Andy Nyman, actor, writer and director, opens the proceedings. He is currently appearing as Tevye in “Fiddler on the Roof” at the Playhouse Theatre. In an interview with Sarah Crompton in March, he described his musical performance as “about finding the emotion that means it has to be sung instead of spoken.”. In his spare time, Nyman creates magic shows with Derren Brown.
Bryan Appleyard’s 2013 novel, “Bedford Park”, is set in the years before the First World War and takes as a decisive moment 30th January, 1889. Bedford Park, which Appleyard terms an “enchanted suburb”, was a haven for intellectuals and artists, and W B Yeats spent two periods of his life with his family there. (The Festival’s W.B. Yeats Walk on Sunday, 16th June has sold out.)
From a hansom cab that drew up at the door of 3, Blenheim Road, the Yeats family home, stepped Maud Gonne, the English born Irish revolutionary often described as the most beautiful woman in the world. The poet Yeats said it was at that moment “the troubling of my life began”, and he preserved a memory of her standing luminous as “apple blossom through which the light falls…by a great heap of such blossoms by the window”.

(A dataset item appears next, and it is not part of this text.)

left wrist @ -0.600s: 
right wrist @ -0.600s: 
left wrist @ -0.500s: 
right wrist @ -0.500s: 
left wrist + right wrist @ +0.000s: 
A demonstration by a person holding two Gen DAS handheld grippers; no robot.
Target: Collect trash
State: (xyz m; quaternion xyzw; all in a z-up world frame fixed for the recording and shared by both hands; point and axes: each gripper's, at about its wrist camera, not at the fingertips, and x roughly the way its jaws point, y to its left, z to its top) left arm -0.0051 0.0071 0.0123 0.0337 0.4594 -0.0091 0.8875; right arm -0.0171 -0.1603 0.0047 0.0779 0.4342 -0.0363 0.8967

At one point, Yeats and Gonne would conduct a spiritual marriage through the Hermetic Order of the Golden Dawn, a secret society that practised ritual magic, to channel his frustrations at the lack of a physical one.
Adrian Frazier, Member of the Royal Irish Academy, revisited their relationship in his 2016 biography of Gonne, “The Adulterous Muse”, and clarifies the book’s title:
“…the sense of the title is that in the courtly love tradition of poetry in which Yeats enrolled himself, and in which Maud Gonne consciously and proudly played a creative part, a love poet requires a muse, and the muse always belongs to someone else other than the poet. The muse was, in that tradition, another man’s wife.”.

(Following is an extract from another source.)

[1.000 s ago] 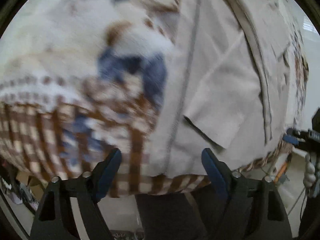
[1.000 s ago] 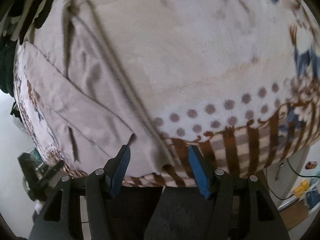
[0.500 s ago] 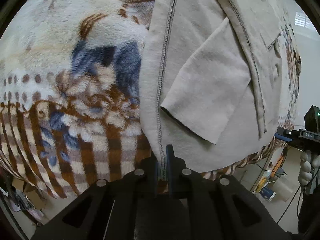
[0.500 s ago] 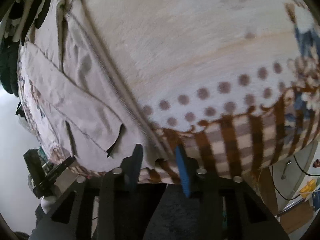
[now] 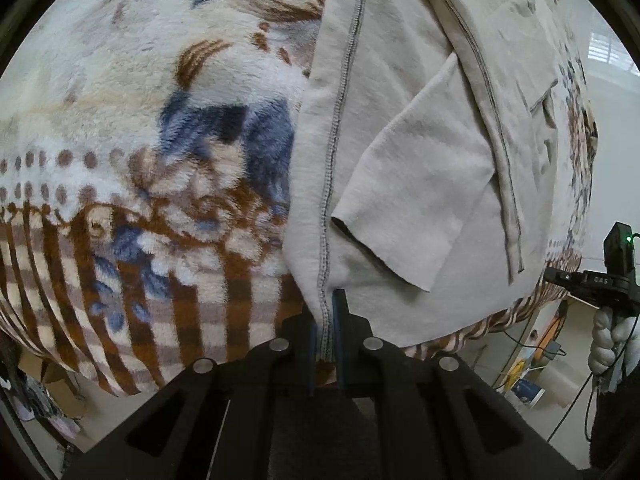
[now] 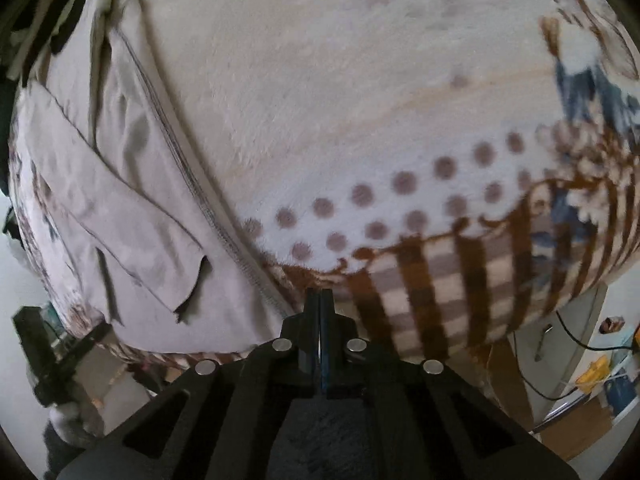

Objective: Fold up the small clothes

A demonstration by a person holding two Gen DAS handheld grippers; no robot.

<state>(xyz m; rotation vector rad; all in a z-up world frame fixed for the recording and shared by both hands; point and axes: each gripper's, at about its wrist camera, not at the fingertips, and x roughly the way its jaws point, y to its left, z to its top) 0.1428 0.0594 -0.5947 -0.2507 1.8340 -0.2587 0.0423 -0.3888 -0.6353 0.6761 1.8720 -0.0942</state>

Judy Campbell, the actor and playwright who was married to Lieutenant Commander David Birkin, was widely known to be Noel Coward’s muse. The dawning of her West End career was described in the various obituaries published following her death on 6th June, 2004.

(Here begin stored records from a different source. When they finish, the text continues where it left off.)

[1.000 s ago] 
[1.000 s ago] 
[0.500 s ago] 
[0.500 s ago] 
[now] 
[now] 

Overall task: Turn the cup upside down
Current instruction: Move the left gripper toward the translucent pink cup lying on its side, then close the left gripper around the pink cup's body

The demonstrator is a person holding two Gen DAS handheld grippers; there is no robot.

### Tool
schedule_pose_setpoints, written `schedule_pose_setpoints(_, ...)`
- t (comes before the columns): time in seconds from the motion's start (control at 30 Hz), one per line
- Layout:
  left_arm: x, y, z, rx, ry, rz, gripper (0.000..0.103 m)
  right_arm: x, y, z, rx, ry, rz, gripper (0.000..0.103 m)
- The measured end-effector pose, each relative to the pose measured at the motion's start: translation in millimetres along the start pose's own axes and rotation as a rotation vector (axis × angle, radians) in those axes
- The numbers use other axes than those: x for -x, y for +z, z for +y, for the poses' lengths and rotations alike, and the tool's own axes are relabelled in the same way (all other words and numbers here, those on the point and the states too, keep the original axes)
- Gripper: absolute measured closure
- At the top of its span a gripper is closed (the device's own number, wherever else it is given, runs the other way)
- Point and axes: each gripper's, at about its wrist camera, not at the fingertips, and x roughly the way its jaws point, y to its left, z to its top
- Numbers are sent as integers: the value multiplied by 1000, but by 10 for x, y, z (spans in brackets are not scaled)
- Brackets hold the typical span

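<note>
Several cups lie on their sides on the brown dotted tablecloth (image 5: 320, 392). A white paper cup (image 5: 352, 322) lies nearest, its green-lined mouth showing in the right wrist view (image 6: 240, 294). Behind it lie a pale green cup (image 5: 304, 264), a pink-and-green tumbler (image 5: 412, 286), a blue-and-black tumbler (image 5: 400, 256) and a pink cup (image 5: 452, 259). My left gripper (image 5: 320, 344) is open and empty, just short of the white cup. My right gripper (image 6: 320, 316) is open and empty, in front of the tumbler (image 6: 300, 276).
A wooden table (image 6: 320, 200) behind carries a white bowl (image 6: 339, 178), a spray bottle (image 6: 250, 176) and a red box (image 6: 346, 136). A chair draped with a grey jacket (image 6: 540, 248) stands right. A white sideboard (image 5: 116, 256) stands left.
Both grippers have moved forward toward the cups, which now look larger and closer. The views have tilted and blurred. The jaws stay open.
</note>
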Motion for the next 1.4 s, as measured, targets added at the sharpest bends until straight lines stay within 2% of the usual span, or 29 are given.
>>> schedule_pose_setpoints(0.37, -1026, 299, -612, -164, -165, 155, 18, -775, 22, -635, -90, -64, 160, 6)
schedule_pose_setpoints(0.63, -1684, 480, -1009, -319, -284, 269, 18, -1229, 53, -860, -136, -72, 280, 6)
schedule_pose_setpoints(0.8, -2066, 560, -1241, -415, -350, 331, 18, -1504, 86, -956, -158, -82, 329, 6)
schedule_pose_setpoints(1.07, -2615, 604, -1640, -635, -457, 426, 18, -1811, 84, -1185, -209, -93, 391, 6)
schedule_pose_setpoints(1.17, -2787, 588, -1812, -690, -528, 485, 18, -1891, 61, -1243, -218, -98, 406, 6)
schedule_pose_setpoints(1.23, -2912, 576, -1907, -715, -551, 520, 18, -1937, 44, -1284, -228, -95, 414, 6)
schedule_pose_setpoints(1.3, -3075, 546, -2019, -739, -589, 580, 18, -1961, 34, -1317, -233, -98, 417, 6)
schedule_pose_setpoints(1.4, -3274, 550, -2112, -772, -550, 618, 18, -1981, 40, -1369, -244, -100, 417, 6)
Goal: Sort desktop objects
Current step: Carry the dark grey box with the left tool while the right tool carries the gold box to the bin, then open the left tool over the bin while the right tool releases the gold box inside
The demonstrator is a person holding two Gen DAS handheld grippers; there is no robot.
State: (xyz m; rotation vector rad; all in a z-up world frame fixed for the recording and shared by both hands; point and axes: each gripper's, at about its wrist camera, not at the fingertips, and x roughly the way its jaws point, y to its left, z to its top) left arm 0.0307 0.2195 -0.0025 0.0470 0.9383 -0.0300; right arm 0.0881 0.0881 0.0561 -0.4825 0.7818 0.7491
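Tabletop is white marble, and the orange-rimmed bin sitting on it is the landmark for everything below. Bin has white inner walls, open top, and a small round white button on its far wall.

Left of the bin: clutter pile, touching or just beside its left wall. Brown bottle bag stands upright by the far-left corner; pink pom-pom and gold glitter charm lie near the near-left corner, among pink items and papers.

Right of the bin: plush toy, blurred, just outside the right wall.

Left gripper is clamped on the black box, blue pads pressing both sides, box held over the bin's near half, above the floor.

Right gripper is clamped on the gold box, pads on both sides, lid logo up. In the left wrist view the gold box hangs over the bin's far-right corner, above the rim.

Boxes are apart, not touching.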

In 1940, as an unknown actress from the Liverpool Repertory Theatre, she was playing in a revue, New Faces, at the Comedy Theatre. But when the script of a Dorothy Parker monologue she was intending to perform was mislaid, she was given a song by Eric Maschwitz to sing. Although she had never sung in public before, it became, in her rendering (“parlando”, “almost sprechgesang”), a hit. She “croaked her way through A Nightingale Sang in Berkeley Square – then threw (her mother’s) boa in the air and walked off, leaving the feathers to float to the ground.”.
Coward told her: “It takes talent to put over a song when you haven’t got a voice.”.
They dined at the Savoy on a Saturday night in April 1941. Coward noted in his diary: “Pretty bad blitz, but not as bad as Wednesday. A couple of bombs fell very near during dinner. Wall bulged a bit and door blew in. Orchestra went on playing, no one stopped eating or talking. Blitz continued.”.
“That certain night
The night we met
There was magic abroad in the air
There were angels dining at the Ritz
And a nightingale sang in Berkeley Square.”.